A database managed by the Office for Product Safety and Standards in the UK, where reports of unsafe products are published.

Creating a 'case' in the UK Product Safety Database

A procedure initiated by market surveillance authorities in the UK to investigate and address reports of unsafe and non-compliant products.

Complete withdrawal of a cosmetic product

The most severe response to a reported adverse reaction, involving the complete removal of the product from the market.

Corrective Action for a Cosmetic Product

Actions taken to minimize or eliminate the risk associated with a product. These can range from simple label updates to complete product recalls.

Study Notes

Cosmetics Legislation Refresher and Cosmetovigilance

• The European Cosmetics Regulation (EC No. 1223/2009) is a key regulation.
• The UK Cosmetics Regulation (Schedule 34 of the Product Safety and Metrology etc (Amendment etc) (EU Exit) Regulations 2019) applies to England, Scotland, and Wales.
• The Northern Ireland Protocol affects product sales in Northern Ireland. Products sold in GB (England, Scotland, and Wales) must comply with UK law. Products sold in NI must comply with EU law.
• UK cosmetics legislation, as of January 1, 2021, is a modified version of the European Regulation (EC 1223/2009), with changes incorporated into Schedule 34 of the 2019 Regulations.
• The UK and EU cosmetic regulations remain largely similar.
• Key changes include the removal of provisions related to freedom of movement between member states. Reporting now goes to the UK Secretary of State (Office for Product Safety and Standards (OPSS)) instead of the EU Commission.
• The main goal of the legislation is product safety and facilitating trade.
• The legislation defines the Product Information File (PIF) required for each cosmetic product before it is sold.
• The PIF contains mandatory information, including a Cosmetic Product Safety Report (CPSR).
• The CPSR must be kept up to date for 10 years after the last product batch is sold.

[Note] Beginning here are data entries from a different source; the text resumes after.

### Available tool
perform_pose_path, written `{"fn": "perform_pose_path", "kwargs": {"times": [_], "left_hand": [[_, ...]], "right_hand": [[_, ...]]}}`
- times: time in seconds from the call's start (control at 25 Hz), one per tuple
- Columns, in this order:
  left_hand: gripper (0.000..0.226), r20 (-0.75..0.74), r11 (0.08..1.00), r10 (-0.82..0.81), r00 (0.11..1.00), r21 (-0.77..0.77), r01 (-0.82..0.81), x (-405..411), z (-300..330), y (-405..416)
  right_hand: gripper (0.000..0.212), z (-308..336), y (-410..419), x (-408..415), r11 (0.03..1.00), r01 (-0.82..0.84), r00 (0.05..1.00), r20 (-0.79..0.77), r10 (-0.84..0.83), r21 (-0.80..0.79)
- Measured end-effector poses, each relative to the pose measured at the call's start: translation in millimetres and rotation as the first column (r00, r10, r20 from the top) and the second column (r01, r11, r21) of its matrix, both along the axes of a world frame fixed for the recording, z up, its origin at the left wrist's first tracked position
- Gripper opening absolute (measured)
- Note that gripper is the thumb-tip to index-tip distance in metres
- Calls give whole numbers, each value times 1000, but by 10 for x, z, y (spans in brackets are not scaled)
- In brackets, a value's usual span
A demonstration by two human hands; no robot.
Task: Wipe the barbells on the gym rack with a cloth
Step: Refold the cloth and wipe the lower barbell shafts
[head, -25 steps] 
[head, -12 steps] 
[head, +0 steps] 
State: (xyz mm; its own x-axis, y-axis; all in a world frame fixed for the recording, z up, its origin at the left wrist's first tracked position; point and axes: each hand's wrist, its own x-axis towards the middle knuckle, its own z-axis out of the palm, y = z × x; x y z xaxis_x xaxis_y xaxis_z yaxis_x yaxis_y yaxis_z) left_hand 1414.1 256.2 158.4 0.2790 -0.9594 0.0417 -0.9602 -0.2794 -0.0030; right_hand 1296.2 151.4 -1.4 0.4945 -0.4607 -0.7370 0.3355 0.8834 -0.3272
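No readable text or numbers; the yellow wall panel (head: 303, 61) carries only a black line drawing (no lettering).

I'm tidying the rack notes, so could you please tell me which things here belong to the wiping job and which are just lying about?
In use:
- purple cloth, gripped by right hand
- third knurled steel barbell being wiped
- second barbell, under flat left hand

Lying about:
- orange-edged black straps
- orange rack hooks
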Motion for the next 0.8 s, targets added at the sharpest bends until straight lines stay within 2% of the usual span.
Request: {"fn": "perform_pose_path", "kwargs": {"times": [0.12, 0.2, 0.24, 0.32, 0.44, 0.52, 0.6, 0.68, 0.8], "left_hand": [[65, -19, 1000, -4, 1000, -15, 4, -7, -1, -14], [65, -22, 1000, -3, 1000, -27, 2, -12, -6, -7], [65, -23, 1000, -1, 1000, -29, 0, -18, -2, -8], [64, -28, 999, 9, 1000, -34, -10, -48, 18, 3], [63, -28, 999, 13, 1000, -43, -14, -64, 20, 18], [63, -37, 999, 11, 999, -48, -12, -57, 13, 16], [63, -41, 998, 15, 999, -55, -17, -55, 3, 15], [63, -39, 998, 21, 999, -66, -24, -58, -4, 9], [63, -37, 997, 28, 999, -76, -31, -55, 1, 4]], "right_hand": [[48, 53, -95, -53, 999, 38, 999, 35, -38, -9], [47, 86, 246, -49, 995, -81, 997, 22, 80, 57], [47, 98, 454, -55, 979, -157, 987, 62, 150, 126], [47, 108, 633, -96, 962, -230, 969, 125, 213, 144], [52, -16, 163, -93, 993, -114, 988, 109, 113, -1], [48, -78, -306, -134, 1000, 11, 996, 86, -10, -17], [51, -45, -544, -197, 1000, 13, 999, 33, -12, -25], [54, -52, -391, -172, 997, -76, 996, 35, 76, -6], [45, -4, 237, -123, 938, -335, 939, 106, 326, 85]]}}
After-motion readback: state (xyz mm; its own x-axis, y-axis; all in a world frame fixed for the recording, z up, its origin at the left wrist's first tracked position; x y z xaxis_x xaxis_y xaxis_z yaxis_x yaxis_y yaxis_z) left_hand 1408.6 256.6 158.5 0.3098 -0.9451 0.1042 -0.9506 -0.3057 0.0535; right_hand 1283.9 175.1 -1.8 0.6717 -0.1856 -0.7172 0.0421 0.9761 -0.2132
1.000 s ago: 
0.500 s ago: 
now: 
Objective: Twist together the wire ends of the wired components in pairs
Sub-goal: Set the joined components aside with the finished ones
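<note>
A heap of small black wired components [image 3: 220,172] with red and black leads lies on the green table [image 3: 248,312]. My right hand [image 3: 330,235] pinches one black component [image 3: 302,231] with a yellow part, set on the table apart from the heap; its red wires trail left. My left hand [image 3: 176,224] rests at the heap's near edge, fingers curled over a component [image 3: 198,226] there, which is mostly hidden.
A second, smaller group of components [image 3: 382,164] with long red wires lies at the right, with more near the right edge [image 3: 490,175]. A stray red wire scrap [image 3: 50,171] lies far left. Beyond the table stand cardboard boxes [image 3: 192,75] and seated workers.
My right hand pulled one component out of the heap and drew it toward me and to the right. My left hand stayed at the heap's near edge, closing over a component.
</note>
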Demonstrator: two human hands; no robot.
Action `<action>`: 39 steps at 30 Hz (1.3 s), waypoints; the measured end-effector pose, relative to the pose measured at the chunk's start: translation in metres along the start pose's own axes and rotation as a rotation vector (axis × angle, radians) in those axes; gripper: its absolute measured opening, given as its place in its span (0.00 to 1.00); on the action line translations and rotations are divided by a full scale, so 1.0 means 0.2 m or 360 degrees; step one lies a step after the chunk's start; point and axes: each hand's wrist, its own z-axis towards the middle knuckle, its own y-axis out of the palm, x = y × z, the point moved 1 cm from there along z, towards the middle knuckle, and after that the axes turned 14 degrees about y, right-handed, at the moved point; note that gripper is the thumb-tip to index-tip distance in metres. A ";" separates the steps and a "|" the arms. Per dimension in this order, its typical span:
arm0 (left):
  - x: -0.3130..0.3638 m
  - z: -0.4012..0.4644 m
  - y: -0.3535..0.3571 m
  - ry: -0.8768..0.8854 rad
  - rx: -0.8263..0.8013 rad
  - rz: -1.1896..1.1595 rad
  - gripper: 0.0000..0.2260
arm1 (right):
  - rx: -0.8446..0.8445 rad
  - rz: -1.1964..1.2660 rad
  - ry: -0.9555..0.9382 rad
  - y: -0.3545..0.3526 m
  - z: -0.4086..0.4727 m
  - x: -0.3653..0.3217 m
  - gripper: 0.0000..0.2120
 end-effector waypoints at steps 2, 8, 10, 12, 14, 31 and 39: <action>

Safety Assessment (Article 10)

• The responsible person (RP) must ensure the cosmetic product complies with Article 3 (safety) before it is sold.
• The intended use and potential systemic exposure to individual ingredients must be considered in the safety assessment.
• An appropriate weight-of-evidence approach, reviewing all existing data sources, is necessary for the assessment.
• The cosmetic product safety report must be continually updated with additional data.

Cosmetovigilance

• Cosmetovigilance is the monitoring of adverse reactions to cosmetic products used by consumers. It's a legal obligation for responsible persons (RPs) and distributors.
• The aim is to detect any potential safety concerns.
• Safety data gathered after a product is on the market is also crucial.
• The UK and EU have different reporting authorities for undesirable effects, with the UK using the Office for Product Safety and Standards (OPSS), and the EU having the EU Commission.

Reporting Obligations

• Companies are obliged to report serious undesirable effects (SUEs) "without delay" to the relevant UK authority (OPSS) or, if within the EU, the member state's competent authorities.
• The reporting time frame is within 30 calendar days in the UK (compared with 20 days timeframe in the EU). The report includes details of the undesirable effect, the specific cosmetic product, and any corrective actions taken.
• Specific reporting forms and procedures are available.
• The Office for Product Safety and Standards (OPSS) maintains a UK Product Safety Database to publish details of products found to pose a risk to consumer safety.

Further Information

• The UK Product Safety Database collects information related to unsafe and non-compliant products.
• Adverse reaction outcomes can range from product recall to withdrawal. Corrective actions are not always necessary in cases that are not product-related.
• The steps for handling cosmetic product-related undesirable events include reporting, assessment, and, if necessary, corrective procedures.